The GUID

GUID Creation

Upon receipt of award, you will need to complete certain Data Harmonization Standards. One of these NDA Standards is the process of stripping all Personally Identifiable Information (PII) and translating that into a GUID. The GUID is a universal subject ID that allows researchers to share data specific to a study participant without exposing PII and makes it possible to match participants across labs and research data repositories. Every data structure in the NDA Data Dictionary includes this identifier (labelled as the element subjectkey). Additionally, the GUID is used by researchers publishing the results of primary or secondary analyses on data shared through NDA to associate subjects to cohorts in an NDA Study. This allows a researcher to link publications directly to data in NDA (see NDA Study).

The tool itself is a GUI or command line Java web-start application that you launch directly from the NDA website. The GUID Tool supports single subject data entry or bulk GUID generation. Email us at NDAHelp@mail.nih.gov for information on the command line tool.

To create a GUID requires an individual's legal name at birth, date of birth, sex, and city/municipality of birth. Because information on the birth certificate is constant over an individual's life, it is imperative to include the information as it appears on the birth certificate. Otherwise, a subject mismatch will occur if the research subject enrolls in other research studies and another source is used. When generating GUIDs for twin subjects, the Get GUIDs for Multiple Subjects function in the GUID Tool must be used as described below to prevent a false positive match.

If you are submitting data to NDA, you can check the box to request access to the GUID Tool when creating your account. Please contact us if you already have an account and need access to the GUID Tool.


NDA GUID Plan

The GUID Tool is a piece of software that accepts the personal information of study participants and uses it to create a series of hash codes. These codes are sent to our system and checked against the GUID database. If these codes have been seen before, that means the information matches an existing GUID, and this GUID is sent back. If no match is found, a new GUID is created and sent back.

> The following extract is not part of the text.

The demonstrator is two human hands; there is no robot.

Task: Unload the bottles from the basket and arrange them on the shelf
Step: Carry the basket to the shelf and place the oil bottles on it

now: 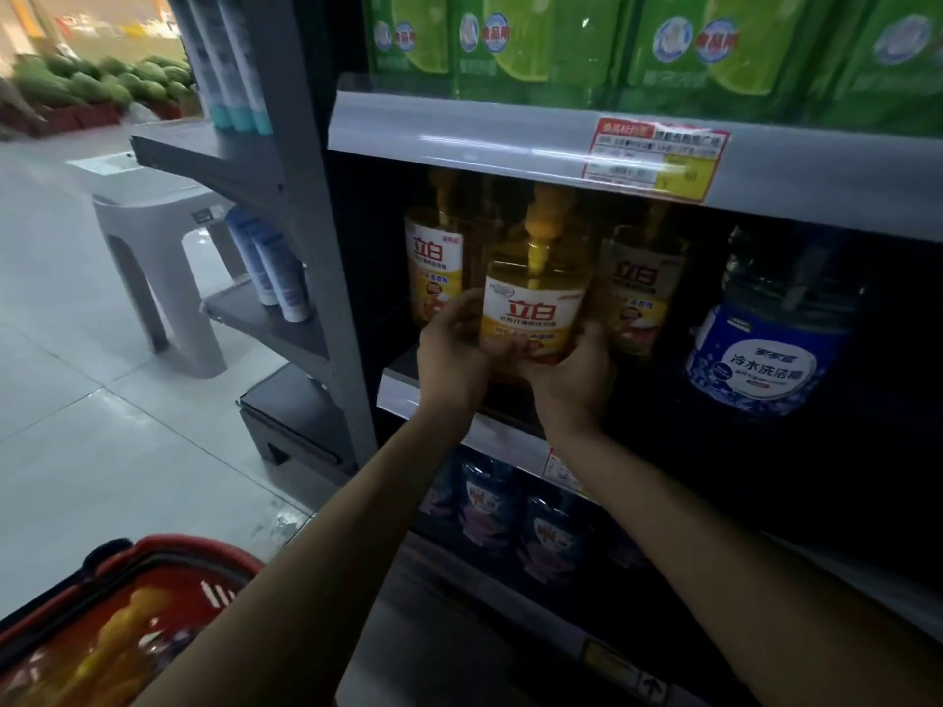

If someone else enters the same information later, the tool will detect this match and send back the same GUID. The GUID itself is a series of alpha-numeric characters. This system has the following advantages:

  1. No PII ever leaves your computer.
  2. There is nothing about a GUID that would allow someone to infer the identity of the individual to whom it belongs.
  3. The same individual's information will result in the same GUID across time, location, and research study. This allows researchers to match shared data from that participant regardless of source, without ever sharing or viewing PII.
  4. All the following information is required to create a GUID: first name, last name, middle name, sex. date of birth, and city/municipality of birth. In all cases, all this information should be obtained and entered as it appears on the birth certificate. Using the birth certificate ensures that this information cannot change throughout an individual's lifespan. If you have any questions about the GUID Tool or creation of a GUID, please contact the NDA Help Desk.

All personnel in your NDA Collection that are responsible for creating GUIDs must have access to the GUID tool under their own NDA user profile. Access to the GUID Tool does not require approval. The GUID tool can be self-selected in the user’s NDA Account Profile by checking the GUID Tool Access checkbox, which can be done here.  


 GUID Process

The other project consideration relevant prior to enrollment is the collection of the subject information necessary to take advantage of the NDA’s primary de-identification tool, the GUID.  Should the informed consents not support GUID creation (see below), or the data necessary to generate a GUID is not available, then the lab may consider using a random identifier called the Pseudo-GUID instead.  

This ability is critical to the added value of broad data sharing, so it is important to ensure that your enrollment process considers which information is necessary to create a GUID before you start the data collection process:

  • First name
  • Middle name
  • Last name
  • Date of birth
  • Sex
  • City/municipality of birth

In all cases, this information is needed as it appears on the birth certificate. The birth certificate is referenced as the authoritative source for all of this information, as this ensures it does not change through the individual's life. If any of this information has already changed since birth, the information should still be collected as it appears on the birth certificate.

Once a GUID has been generated for all participants enrolled in your study, it, or the Pseudo-GUID, should be used to identify the same study participant throughout your project. It will be entered as the subject identifier data element “subjectkey,” which is required in every submission file. Once a project has integrated these preparatory concepts into their plan for enrollment and data collection, NDA user accounts can be requested and used to access the project’s NDA Collection.